<141>de Champion. J'y ai perdu un fort mauvais cuisinier, et d'ailleurs sans fidélité; mais sa perfidie ne pouvait pas me faire grand mal. J'ai donné à Noël commission de m'en faire venir un des meilleurs que l'on connaisse. Mais je suis insensé de penser à toutes ces choses dans un temps où je ne sais pas si j'atteindrai à la fin de la guerre, et si j'aurai de quoi payer ceux que j'engage.
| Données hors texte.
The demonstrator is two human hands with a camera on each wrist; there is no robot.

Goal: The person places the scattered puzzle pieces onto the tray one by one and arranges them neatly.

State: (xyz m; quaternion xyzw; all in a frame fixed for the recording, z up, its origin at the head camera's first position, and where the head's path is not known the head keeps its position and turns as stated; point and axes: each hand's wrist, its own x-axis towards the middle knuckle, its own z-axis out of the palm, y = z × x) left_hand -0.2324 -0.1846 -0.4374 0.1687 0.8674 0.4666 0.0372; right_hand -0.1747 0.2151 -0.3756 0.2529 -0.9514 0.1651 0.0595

La paix, mon cher marquis, hélas! vos Français ne savent pas s'ils la veulent ou s'ils ne la veulent pas; cela leur a valu l'épigramme suivante :a

Peuple plaisant, aimables fous,
Qui parlez de la paix sans songer à la faire,
Toujours incertains dans vos goûts,
Tantôt furieux, tantôt doux,
Changeant de mœurs, de caractère,
Selon votre inconstance et votre humeur légère,
A la fin donc résolvez-vous :
Avec la Prusse et l'Angleterre
Voulez-vous la paix ou la guerre?
Vous méprisez la mer, Neptune et son courroux,
Et vous vous préparez à subjuguer la terre.
Hélas! tout, je le vois, est à craindre pour nous
De votre milice invincible,
Qui maintient dans ses corps un ordre incorruptible.
Des insignes héros dont Mars même est jaloux,
Et surtout de votre prudence,
Qui, par un bizarre destin,
A du souffle d'Éole, utile à la finance,
Abondamment enflé les outres de Bertin.

Voilà, mon cher, les sottises qui me consolent de malheurs réels, ou voilà plutôt les chansons avec lesquelles je berce mon enfant pour l'empêcher de crier et l'endormir. Adieu, mon cher marquis; n'oubliez pas le poëte démasqué qui enrage de l'être, qui enrage de son infortune, de sa vie trop longue et trop malheureuse, et de ne pouvoir vous assurer lui-même de son amitié.


a Cette même épigramme se trouve en tète de la lettre de Frédéric à Voltaire, du 20 mars 1760. Voyez t. XII, p. 154 et 155.